This post is an invitation to all who read this, regardless of your familiarity with Telugu or Tamil, the two languages in which the film is released, to go and watch S.S. Rajamouli's new Telugu movie Eega / Naan Ee. This animation aided fantasy has everything going for it to become a national phenomenon. It is the story of how a fly takes revenge. Do not be surprised if midway through the film you find yourself clapping and cheering – for a fly.
I have seen only one of director Rajamouli’s earlier films, Magadheera, and I am puzzled to date why that didn’t turn into a national phenomenon. I hardly speak any Telugu, and I understand less of it than a preschooler does. Further, though I had been waiting for this film impatiently, the fact that I have not watched any of Rajamouli’s other films (and I know that they are not only contemporary cinematic landmarks but also pack in a massive social punch) should give readers a sense of my objectivity.
A quick look at my understanding of the story of the film before I start lisping, stuttering and drooling. Boy loves girl who does micro art and social work. Girl plays appropriately hard to get. Big bad business tycoon sees girl and has to have her. He tries to win her over with money for her social work. In the meantime, boy’s attempts to win girl seem to be paying off. Big bad business tycoon notices and gets really mad. Girl finally acknowledges her feelings just as big bad tycoon decides to kill boy for being a hurdle in his path. Boy dies. He is reborn as a fly. He takes revenge with the help of girl. More or less end of story.
Now on to the film. Make sure you are in early so that you get the context of the story and the context of the closing titles at the end of the film. They rock. The first part of the film is a standard love story with a villain thrown in. Though I was aware of what the movie was all about, the turn it took from the death of the boy who becomes Eega (fly) in his next reincarnation left me gasping for breath. First off, the computer generated imagery and the visual effects are world class and blend in seamlessly with the real life characters, shots and scenes. The innovative David-Goliath storyline and the familiarity of the setting (who has not been annoyed “to death” by a persistent buzzing fly!) break the mental barrier that one has about an animated character interfacing with real life characters.

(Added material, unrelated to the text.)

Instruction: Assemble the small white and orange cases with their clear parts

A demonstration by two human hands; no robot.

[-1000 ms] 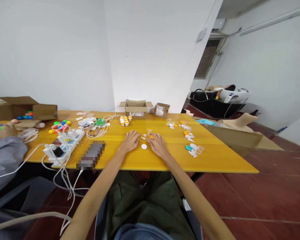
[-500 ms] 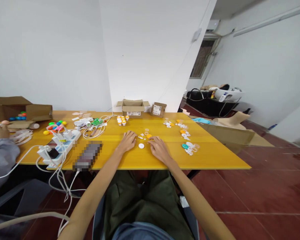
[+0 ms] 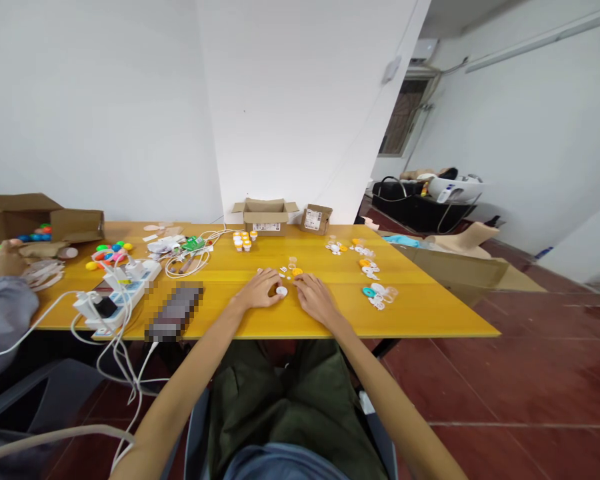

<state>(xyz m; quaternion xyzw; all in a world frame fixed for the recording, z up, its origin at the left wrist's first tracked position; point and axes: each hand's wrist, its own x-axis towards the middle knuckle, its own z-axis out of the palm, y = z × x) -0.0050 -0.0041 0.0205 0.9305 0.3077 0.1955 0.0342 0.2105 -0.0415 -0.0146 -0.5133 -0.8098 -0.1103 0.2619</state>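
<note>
Left grip (image 3: pixel 260 291) at disc (image 3: pixel 282 291), right grip (image 3: pixel 316 296) near ring (image 3: pixel 297 271), can't tell if either's closed; stray brush could scatter bits (image 3: pixel 283 269)

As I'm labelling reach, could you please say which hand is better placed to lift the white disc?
Probably the left hand: it appears to touch the white disc, while the right hand is nearer the orange piece.

Left hand (image 3: pixel 259 291) shifted rightward to white disc (image 3: pixel 282 291), fingers apparently touching its edge.
</note>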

The screenplay is the second reason that I strongly recommend this film. It is not like the animation is better than anything you might have seen elsewhere, but it is the script that draws you so relentlessly into the story that you do not have time to reflect on the fact that you are watching an animated fantasy. From the very moment that the animated fly comes into being, the film is a roller coaster of innovation and humor. The fly has no dialog but comes into being as the protagonist without effort, and the script makes you a participant as you actively start listening to the dialog that doesn’t exist. In addition, the opening sequence and the burglar sequence halfway into the film are neatly brought to a closure at the end of the film. There is action and there is a bit of gore, but it doesn’t intrude and you actually enjoy it since it is the victory of the fly that you are celebrating. The film sticks to the formula action thriller format even at the cost of being just a little too long, and yes, the end of the story is a little wanting. But these are very minor blips in an otherwise superb production.

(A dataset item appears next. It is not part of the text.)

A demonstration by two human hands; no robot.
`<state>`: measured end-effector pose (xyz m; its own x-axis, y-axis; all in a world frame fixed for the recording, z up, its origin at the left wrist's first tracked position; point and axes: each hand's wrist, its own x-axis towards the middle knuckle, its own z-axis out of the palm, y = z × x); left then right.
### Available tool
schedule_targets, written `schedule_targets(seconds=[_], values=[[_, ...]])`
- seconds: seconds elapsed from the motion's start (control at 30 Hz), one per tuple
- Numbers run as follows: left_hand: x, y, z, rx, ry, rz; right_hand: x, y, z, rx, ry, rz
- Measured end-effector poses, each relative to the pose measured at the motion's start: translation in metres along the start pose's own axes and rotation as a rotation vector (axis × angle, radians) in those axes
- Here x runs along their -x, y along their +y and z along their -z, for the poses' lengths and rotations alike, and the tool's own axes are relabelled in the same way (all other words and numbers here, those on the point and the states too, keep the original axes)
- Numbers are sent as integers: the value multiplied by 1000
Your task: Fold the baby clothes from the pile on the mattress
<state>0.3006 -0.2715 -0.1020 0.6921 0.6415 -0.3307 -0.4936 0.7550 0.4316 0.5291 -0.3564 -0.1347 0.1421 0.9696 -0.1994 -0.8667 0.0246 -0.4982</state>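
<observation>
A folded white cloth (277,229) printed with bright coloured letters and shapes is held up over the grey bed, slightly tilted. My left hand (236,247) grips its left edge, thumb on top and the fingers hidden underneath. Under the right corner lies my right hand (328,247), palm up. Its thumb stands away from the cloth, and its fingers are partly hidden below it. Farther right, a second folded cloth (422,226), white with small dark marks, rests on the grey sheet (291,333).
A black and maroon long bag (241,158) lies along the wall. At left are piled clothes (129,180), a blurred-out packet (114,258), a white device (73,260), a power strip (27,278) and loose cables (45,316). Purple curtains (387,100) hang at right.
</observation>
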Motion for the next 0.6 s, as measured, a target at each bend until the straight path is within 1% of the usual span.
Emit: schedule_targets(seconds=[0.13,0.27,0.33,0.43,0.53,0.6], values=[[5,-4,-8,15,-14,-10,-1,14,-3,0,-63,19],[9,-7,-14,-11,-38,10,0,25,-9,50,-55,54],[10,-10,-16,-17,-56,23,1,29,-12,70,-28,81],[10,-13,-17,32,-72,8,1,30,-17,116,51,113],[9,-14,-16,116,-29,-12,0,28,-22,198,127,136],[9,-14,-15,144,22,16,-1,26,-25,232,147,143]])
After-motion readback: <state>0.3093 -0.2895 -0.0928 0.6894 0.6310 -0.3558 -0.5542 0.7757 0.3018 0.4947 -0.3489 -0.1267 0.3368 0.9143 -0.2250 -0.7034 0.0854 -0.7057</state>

The humor is brilliantly balanced between the cerebral and the slapstick. The filmmaker tips the hat to many great moments from south Indian cinema, through dialogs, incidental clips, and music. The acting is great, especially when you consider that they were filming it with the most important character, the fly, not being really present. Sudeep, the villain, and Samantha, the girl whose boyfriend became a fly, work wonders, bringing the animated Eega to life with their realistic portrayals. Nani plays his namesake Nani, the fly in his previous incarnation, and is refreshingly real and charming. The supporting cast does what it is meant to do, and leaves the three main characters free to tell their story. M.M. Keeravani’s music is subtle and enhances the magic of the Eega character.
The third and perhaps the most important reason that this film should be seen by all is the unusual telling of an oft-repeated story. It is the story of the underdog, a small, helpless and insignificant individual who is seeking something that lies halfway between vengeance and justice. Most of us will easily be able to identify with this situation. How the fly manages to triumph against the mighty Sudeep’s high tech attempts to prevent him from achieving his goal will have you nodding your head to yourself. Even the vengeance angle becomes an ethical compulsion as you start identifying with Eega. When the film reaches its intermission with Eega writing out “I will kill you” on Sudeep’s windshield, you can actually feel the auditorium going, “Go, get the bugger, we are with you.”
To say anything more would end up diluting your viewing pleasure, and there are more than just a few clappable moments in the film, along with some amazing special effects. The scene with the glass shards and Eega flying at Sudeep is a masterpiece. Here is a film where two unlikely aspects of a superhero have worked a miracle together – first, it is an animated character, and second, it is a puny fly. It is a film that closely mirrors the state of the world today, with an arrogant system convinced that the individual is incapable of harming it in any way. It is a film about the ultimate victory of good and love over the powerful evil.
Go watch Eega. It is a beautiful and uplifting experience that will restore your faith in love and goodness.